Japan Institute for National Fundamentals
https://jinf.jp/

Speaking out

Tadae Takubo

【#195】U.S. Criticisms against Japan Cannot Be Ignored

Tadae Takubo / 2013.05.29 (Wed)


May 27, 2013

  

      In what country, in what position and for what reason do people criticize Japan? Who in Japan are subjected to overseas criticisms? What’s happening now among Japan, the United States, South Korea and China is too confusing to understand without marshaling the arguments. Particularly, U.S. criticisms against Japan are a matter of concern.

Americans share historical perception with Chinese and Koreans
      Americans must have known that offering prayers at Yasukuni Shrine dedicated to the war dead is a mental matter for Japanese. Then why do some Americans join Chinese and South Koreans to criticize it? I was relieved to hear that former U.S. Ambassador to Japan Thomas Schieffer told a symposium at the Capitol Hill he understood Japanese citizens’ wish to pay respect to those who lost their lives for their country. China and South Korea have their own purposes when taking up the history issue. The U.S. position should differ from that of China or South Korea. I would like American journalists to read an opinion advertisement on prayers at Yasukuni Shrine, which our Japan Institute for National Fundamentals published in four major Japanese newspapers earlier this month. Quite a few Japanese have sympathized with the opinion.
      In a recent report on Japan-U.S. relations, the U.S. Congressional Research Service said some statements by Japanese Prime Minister Shinzo Abe “suggest that Abe embraces a revisionist view of Japanese history that rejects the narrative of imperial Japanese aggression.” This indicates the same stance as South Korea. South Korean President Park Geun-hye made an insinuation against Japan in her speech at the U.S. Congress. “The Japanese have been opening past wounds and have been letting them fester,” she said in an interview with The Washington Post. “I hope that Japan reflects upon itself,” she added. Do many Americans applaud her statements?
      An editorial writer of the South Korean newspaper JoongAng Ilbo has recently described the 1945 U.S. atomic bombing of Hiroshima and Nagasaki as “divine punishment.” How much this offensive description did shock Japanese people! A U.S. State Department spokesperson has refused to make any comment on the editorial. Are there any Americans who feel sympathetic for the South Korean editorial writer? No reaction to the editorial has appeared so far in the American journalism. In South Korea, there might be a peculiar atmosphere that could have heightened enough to make even supposedly intellectual journalists senseless.

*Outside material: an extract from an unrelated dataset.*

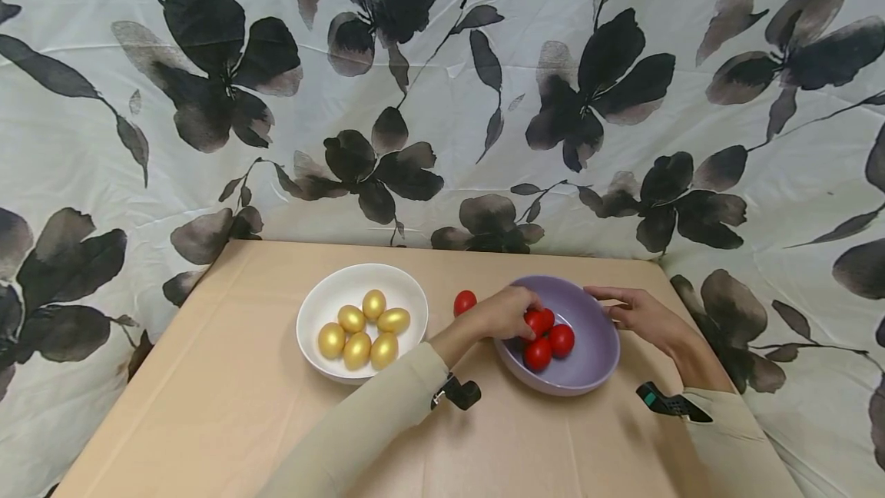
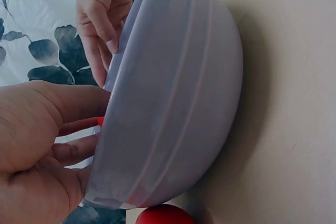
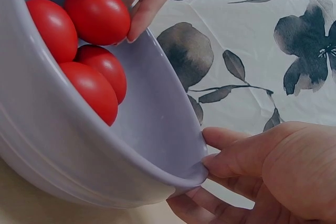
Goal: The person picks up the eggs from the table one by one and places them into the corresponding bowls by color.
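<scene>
A purple bowl point(image 1: 594, 336) holds several glossy red eggs point(image 1: 561, 340). My left hand point(image 1: 508, 315) reaches over its left rim, and its fingers pinch one red egg point(image 3: 98, 17) inside, above the others. At the opposite side, my right hand point(image 1: 639, 315) grips the bowl's rim between thumb and fingers, as the right wrist view shows. In the left wrist view the bowl's outer wall hides most of what the left fingers hold. Another red egg point(image 1: 465, 302) lies on the table just left of the purple bowl.
A white bowl point(image 1: 319, 302) with several golden eggs point(image 1: 356, 350) stands to the left, near my left forearm. The table point(image 1: 228, 406) has a tan covering. Behind it hangs a white cloth point(image 1: 484, 137) with dark flowers. Each wrist wears a small black camera.
</scene>
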Demonstrator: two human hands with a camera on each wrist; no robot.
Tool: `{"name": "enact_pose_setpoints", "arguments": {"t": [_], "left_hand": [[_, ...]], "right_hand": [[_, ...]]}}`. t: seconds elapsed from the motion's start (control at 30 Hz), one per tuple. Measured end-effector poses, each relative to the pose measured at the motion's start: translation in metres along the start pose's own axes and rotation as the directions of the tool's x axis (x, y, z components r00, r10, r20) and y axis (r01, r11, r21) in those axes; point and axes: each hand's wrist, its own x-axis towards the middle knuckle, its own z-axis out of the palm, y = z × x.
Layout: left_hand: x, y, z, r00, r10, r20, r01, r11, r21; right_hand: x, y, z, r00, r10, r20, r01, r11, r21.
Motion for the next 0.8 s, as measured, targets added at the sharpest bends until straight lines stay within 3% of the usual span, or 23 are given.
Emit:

Where are pro-Japanese Americans?
     In postwar Japan, leftists have persistently embraced anti-U.S. sentiment. Conservatives have been divided into anti-U.S. and pro-U.S. groups. Therefore, I am not very sure if we can judge that Japan and the United States have a steady relationship of mutual confidence based on common values and security outlook.
     Most of pro-U.S. conservatives in Japan have felt confidence in Prime Minister Abe and expect that the Abe Cabinet will build a firmer Japan-U.S. relationship. But I cannot easily ignore Americans joining Chinese and South Koreans to criticize Japan. Now I see the strange absence of U.S. opinions that figure out the entire picture of Asia and call for building a cool-headed Japan-U.S. relationship.

Tadae Takubo is Vice President, Japan Institute for National Fundamentals.